A sign on a door at the Erie County Health Department reads, “Keep calm and carry naloxone.” The goal of the wall box program is to ensure that even when people do not carry it, it’s available.
The county received 500 Narcan wall units through the U.S. Substance Abuse Mental Health Agency, one of the federal agencies that distributes funds for opioid-related efforts. Orchard Park Presbyterian is one of many establishments throughout the county that requested the free wall boxes. That means county residents will start seeing them on walls alongside Automated External Defibrillators, or AEDs, at schools and community centers, fast-food restaurants and bars, union halls and construction sites.
“Overdoses are happening in communities we don’t expect,” said County Health Department Opioid Program Manager Cheryll Moore.
Unexpected Risks in Unexpected Places
She highlighted the morphing risks of opioids – risks that could be affecting people who may not realize it, such as occasional cocaine users.

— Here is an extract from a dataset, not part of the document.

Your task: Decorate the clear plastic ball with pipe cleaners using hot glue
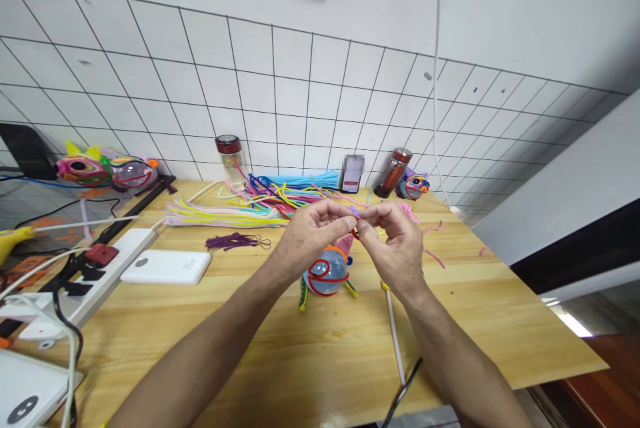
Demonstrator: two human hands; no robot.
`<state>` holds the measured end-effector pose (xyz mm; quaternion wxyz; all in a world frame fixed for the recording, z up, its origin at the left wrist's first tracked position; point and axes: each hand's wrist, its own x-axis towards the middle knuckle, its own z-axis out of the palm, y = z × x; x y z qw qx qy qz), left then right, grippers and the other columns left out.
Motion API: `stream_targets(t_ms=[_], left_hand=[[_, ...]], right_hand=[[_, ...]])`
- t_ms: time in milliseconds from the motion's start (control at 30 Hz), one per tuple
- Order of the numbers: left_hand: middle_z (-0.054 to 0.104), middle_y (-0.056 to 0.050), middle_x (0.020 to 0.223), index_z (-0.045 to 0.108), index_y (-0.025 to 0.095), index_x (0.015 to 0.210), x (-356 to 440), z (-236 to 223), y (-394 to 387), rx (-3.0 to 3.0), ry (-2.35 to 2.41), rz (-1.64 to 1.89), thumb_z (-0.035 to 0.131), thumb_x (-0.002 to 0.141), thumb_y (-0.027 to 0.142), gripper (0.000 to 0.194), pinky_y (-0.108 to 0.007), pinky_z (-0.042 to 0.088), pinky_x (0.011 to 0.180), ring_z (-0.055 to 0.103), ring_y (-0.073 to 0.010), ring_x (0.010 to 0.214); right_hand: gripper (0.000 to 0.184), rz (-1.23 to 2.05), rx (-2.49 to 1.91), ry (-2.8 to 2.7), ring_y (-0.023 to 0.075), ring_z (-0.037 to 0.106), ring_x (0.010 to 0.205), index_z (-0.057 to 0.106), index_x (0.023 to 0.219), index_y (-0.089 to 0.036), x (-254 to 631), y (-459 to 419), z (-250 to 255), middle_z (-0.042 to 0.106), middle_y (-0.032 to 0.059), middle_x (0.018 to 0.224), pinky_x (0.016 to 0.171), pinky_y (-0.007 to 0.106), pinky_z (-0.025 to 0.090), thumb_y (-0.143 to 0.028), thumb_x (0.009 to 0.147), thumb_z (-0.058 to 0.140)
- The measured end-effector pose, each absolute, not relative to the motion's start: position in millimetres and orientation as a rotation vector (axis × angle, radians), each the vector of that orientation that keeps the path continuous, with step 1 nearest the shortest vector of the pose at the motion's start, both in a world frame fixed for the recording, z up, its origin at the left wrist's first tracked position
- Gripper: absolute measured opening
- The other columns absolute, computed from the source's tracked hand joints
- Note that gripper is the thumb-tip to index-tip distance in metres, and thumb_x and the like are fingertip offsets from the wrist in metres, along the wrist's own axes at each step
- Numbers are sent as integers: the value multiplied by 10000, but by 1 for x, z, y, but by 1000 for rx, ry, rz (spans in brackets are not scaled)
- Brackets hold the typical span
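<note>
My left hand [320,231] and my right hand [393,241] meet over the table, both closed in a pinch with fingertips nearly touching. Between them is a small pipe cleaner piece [354,211], purple on top, with a bit of red showing below the fingers. Most of it is hidden by my fingertips. Just under my hands sits a clear ball figure [325,273] trimmed with red and orange pipe cleaner. It has green and yellow legs, and a pink part [345,243] behind it is partly covered by my right hand.
Pipe cleaner bundles [225,213] lie at the back, with purple tassels [235,241] in front. A glass bottle [231,160], phone [353,173] and red thermos [393,173] stand by the wall. Left are a power bank [166,267] and power strip [90,288]; a white stick [395,335] lies right.
</note>
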<state>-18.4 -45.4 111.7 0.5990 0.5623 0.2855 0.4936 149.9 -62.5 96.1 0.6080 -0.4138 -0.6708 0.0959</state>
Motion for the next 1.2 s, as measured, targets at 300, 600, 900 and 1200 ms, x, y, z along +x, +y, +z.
stream_targets(t_ms=[300, 600, 900, 1200], left_hand=[[677, 13, 669, 739, 160, 865, -19, 111, -44, 1326, 683, 1143, 890, 784, 396, 292, -240, 474, 583, 590, -115, 602], [652, 34, 625, 724, 153, 833, -18, 112, -45, 1291, 698, 1123, 895, 756, 351, 273, -225, 452, 539, 531, -85, 527], [629, 43, 618, 699, 177, 800, -17, 112, -45, 1247, 736, 1179, 856, 729, 352, 246, -235, 424, 539, 516, -95, 533], [598, 40, 609, 697, 164, 787, -17, 107, -39, 1163, 701, 1248, 855, 746, 384, 273, -211, 370, 520, 465, -75, 525]], right_hand=[[53, 238, -952, -1555, 152, 651, 664, 676, 881, -251, 149, -63, 98, 717, -18, 766, 645, 297, 552, -203, 883, 699], [74, 285, -947, -1552, 154, 665, 685, 682, 912, -248, 150, -62, 98, 707, -24, 770, 662, 297, 558, -188, 870, 693], [115, 422, -917, -1494, 174, 684, 759, 680, 1065, -252, 154, -62, 93, 719, 0, 855, 719, 325, 586, -319, 972, 689], [135, 423, -906, -1523, 178, 707, 810, 727, 1121, -264, 156, -62, 93, 738, 4, 922, 742, 327, 587, -326, 1006, 689]])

“Cocaine – it’s being cut with fentanyl today,” said Moore, describing the synthetic opioid as a different type of drug than cocaine, which many perceive as a harmless social drug. “People who tell you they don’t do drugs and they’re like, ‘Oh, I just did a little line’ – you can’t do this. So getting this out in social areas, where people claim they don’t do drugs… the Narcan is there.”
Work sites are another place where opioid addiction has become a reality, she continued.

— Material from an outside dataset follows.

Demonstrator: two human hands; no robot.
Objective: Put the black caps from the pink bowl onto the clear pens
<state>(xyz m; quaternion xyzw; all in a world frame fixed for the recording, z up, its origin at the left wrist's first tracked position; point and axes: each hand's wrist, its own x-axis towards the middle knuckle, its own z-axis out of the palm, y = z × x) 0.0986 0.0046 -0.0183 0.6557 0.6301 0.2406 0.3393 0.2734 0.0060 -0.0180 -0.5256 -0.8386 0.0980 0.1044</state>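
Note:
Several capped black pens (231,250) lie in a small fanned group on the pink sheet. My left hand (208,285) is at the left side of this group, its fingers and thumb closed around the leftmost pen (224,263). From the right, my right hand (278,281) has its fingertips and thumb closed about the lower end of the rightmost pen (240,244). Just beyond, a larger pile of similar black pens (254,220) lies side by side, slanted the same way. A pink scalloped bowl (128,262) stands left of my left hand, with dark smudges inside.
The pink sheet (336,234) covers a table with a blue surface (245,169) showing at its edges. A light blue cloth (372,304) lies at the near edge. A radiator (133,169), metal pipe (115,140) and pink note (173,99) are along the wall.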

“Think of construction, think of people with very physical jobs," she said. "They’ve been injured, they can no longer access their prescriptions, they transition to street drugs. The disease of opioid use disorder isn’t about a party.”

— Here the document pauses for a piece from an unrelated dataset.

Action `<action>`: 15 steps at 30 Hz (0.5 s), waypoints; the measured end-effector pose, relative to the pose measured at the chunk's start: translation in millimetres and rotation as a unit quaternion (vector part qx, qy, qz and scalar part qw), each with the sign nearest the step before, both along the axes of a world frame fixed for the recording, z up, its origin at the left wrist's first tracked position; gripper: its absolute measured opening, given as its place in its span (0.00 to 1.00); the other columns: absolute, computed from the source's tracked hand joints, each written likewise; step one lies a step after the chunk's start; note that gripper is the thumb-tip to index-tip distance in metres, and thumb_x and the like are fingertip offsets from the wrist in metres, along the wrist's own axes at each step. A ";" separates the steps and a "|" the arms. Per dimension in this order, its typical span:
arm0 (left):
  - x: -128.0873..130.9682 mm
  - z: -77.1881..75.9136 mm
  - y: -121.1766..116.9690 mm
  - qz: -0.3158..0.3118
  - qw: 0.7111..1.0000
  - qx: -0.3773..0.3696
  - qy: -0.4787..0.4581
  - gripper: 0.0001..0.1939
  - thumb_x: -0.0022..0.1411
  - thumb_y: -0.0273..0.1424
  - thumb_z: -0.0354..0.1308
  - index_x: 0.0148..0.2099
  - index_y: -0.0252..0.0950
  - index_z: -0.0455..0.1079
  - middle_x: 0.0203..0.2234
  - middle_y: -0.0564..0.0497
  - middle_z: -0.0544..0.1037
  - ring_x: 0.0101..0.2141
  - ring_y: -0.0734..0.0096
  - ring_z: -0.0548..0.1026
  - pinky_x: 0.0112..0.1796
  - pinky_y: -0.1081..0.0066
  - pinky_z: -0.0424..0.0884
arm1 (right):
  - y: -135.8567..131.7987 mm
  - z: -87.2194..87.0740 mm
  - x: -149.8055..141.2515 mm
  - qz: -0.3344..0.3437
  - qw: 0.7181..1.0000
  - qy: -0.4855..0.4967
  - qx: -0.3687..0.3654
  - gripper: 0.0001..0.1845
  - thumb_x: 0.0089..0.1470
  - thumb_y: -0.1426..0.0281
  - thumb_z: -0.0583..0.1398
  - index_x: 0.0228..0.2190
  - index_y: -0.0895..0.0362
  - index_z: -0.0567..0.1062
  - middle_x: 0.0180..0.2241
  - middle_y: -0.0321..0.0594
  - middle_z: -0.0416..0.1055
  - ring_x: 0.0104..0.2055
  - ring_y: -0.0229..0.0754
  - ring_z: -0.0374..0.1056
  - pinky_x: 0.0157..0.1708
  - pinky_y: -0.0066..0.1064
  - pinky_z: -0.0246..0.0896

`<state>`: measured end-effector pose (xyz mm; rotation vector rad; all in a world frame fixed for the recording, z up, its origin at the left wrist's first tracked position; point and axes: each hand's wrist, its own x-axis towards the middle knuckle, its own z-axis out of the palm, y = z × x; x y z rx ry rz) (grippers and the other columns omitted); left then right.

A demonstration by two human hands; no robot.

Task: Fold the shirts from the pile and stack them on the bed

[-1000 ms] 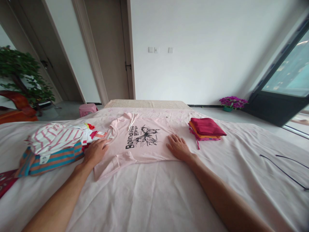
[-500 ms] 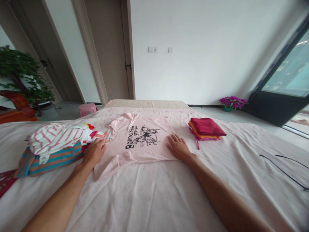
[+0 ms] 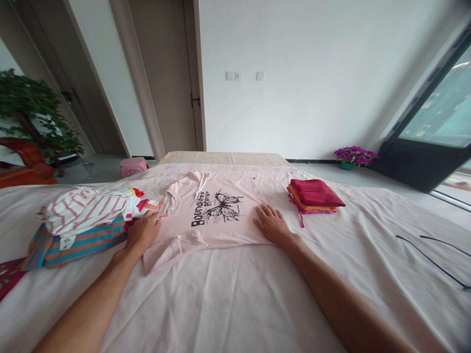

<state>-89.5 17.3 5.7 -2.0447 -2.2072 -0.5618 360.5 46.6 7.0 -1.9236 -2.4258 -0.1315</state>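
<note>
A pale pink T-shirt (image 3: 224,230) lies spread on a sheet-covered surface, its collar toward the left. It bears a black butterfly print and the words "Boundless energy". My left hand (image 3: 144,231) rests at the shirt's near shoulder, beside the collar, with fingers stretched out; what lies beneath the fingertips is hidden. On the hem at the right, my right hand (image 3: 271,223) lies flat with its fingers a little apart. Close to my left hand is a heap of striped clothes (image 3: 84,208), red-and-white over blue-and-brown.
A folded stack of red and orange clothes (image 3: 314,193) sits right of the shirt. Dark-framed glasses (image 3: 434,262) lie at the right on the pale sheet (image 3: 235,304). A dark red cloth (image 3: 11,274) is at the far left. Beyond stands a pink stool (image 3: 133,166).
</note>
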 end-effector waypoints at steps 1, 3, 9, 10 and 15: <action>-0.2 -0.3 0.0 -0.002 1.000 0.003 -0.001 0.18 0.63 0.31 0.48 0.50 0.45 0.75 0.51 0.50 0.75 0.46 0.65 0.75 0.44 0.70 0.70 | -0.2 0.2 -0.2 0.000 1.000 0.001 0.000 0.33 0.66 0.53 0.41 0.66 0.56 0.54 0.69 0.49 0.46 0.70 0.51 0.39 0.64 0.48 0.38; -0.7 -0.9 0.0 -0.007 1.000 0.010 -0.001 0.18 0.62 0.30 0.49 0.50 0.44 0.75 0.50 0.50 0.75 0.45 0.64 0.75 0.44 0.69 0.70 | -0.2 0.2 -0.2 0.000 1.000 0.001 0.000 0.34 0.66 0.53 0.41 0.66 0.56 0.54 0.69 0.48 0.46 0.70 0.51 0.38 0.64 0.47 0.38; -2.2 -3.3 1.6 -0.010 1.000 0.013 0.001 0.18 0.63 0.31 0.48 0.50 0.45 0.75 0.51 0.51 0.75 0.46 0.64 0.75 0.44 0.69 0.70 | 0.3 -0.5 0.2 -0.002 1.000 0.001 0.003 0.33 0.66 0.53 0.41 0.66 0.56 0.54 0.68 0.48 0.47 0.70 0.51 0.39 0.64 0.47 0.38; -2.5 -3.9 1.9 -0.010 1.000 0.010 0.000 0.18 0.63 0.31 0.48 0.50 0.45 0.75 0.52 0.50 0.75 0.46 0.64 0.75 0.44 0.69 0.70 | 0.2 -0.4 0.2 -0.001 1.000 0.003 0.004 0.33 0.66 0.53 0.41 0.66 0.56 0.55 0.68 0.48 0.47 0.70 0.51 0.40 0.64 0.47 0.39; -4.0 -5.4 2.7 -0.016 1.000 0.010 0.003 0.19 0.65 0.31 0.45 0.51 0.44 0.74 0.53 0.49 0.73 0.48 0.65 0.74 0.46 0.69 0.69 | -0.2 -0.1 0.2 0.005 1.000 0.004 0.001 0.33 0.66 0.53 0.42 0.66 0.57 0.54 0.69 0.49 0.47 0.70 0.52 0.40 0.64 0.47 0.38</action>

While Narcan can revive someone who’s passed out from an overdose, it won’t harm someone who is not addicted to opioids or takes it accidentally, such as a curious kid. Indeed, Moore said she herself takes Narcan when training people how to use it.
“It doesn’t do anything but taste terrible,” she laughed, describing the aftereffect of the nasal drip. “If you give it to the wrong person, you’re not going to hurt them.”
Orchard Park Presbyterian’s Faith Community Nurse Sherry Pomeroy said even though the drug is intended to revive heroin and opioid addicts, there has been no opposition to posting the Narcan wall units in the church facility, even where little kids congregate. One reason: education.
“So many folks thought this was an urban city problem,” said Pomeroy, who has led efforts at the church since 2015 to teach members about the risks of opioid painkillers, the potential for addiction and the need to destigmatize the disease.
In 2016, about 40 people attended the church’s first Narcan training, though she said no one has used Narcan provided at the church to recover from an overdose.
“The people who come here are used to us doing these things," she said. "I think that’s one reason there isn’t pushback. It’s not like, all of a sudden a Narcan box; we’ve done all this education.”
Ultimately, said Moore, the county’s Narcan wall box distribution effort is intended to familiarize people with Narcan and the opportunity for treatment.
“Part of what it’s doing is normalizing the disease process – the same thing as with an AED," Moore said. "When [AED’s] first came out, nobody knew what they were; we were all afraid. Today they’re very common. They understand it’s a life-saving mechanism and that’s the same thing we’ve been working on with Narcan.”
There are around 100 wall units still available for establishments that request them. The Erie County Health Department hopes to attract additional funding for more of them.
“So just getting the accessibility out there, getting people a chance for treatment,” said Moore. “If people aren’t alive, they don’t get a chance. It’s really that simple.”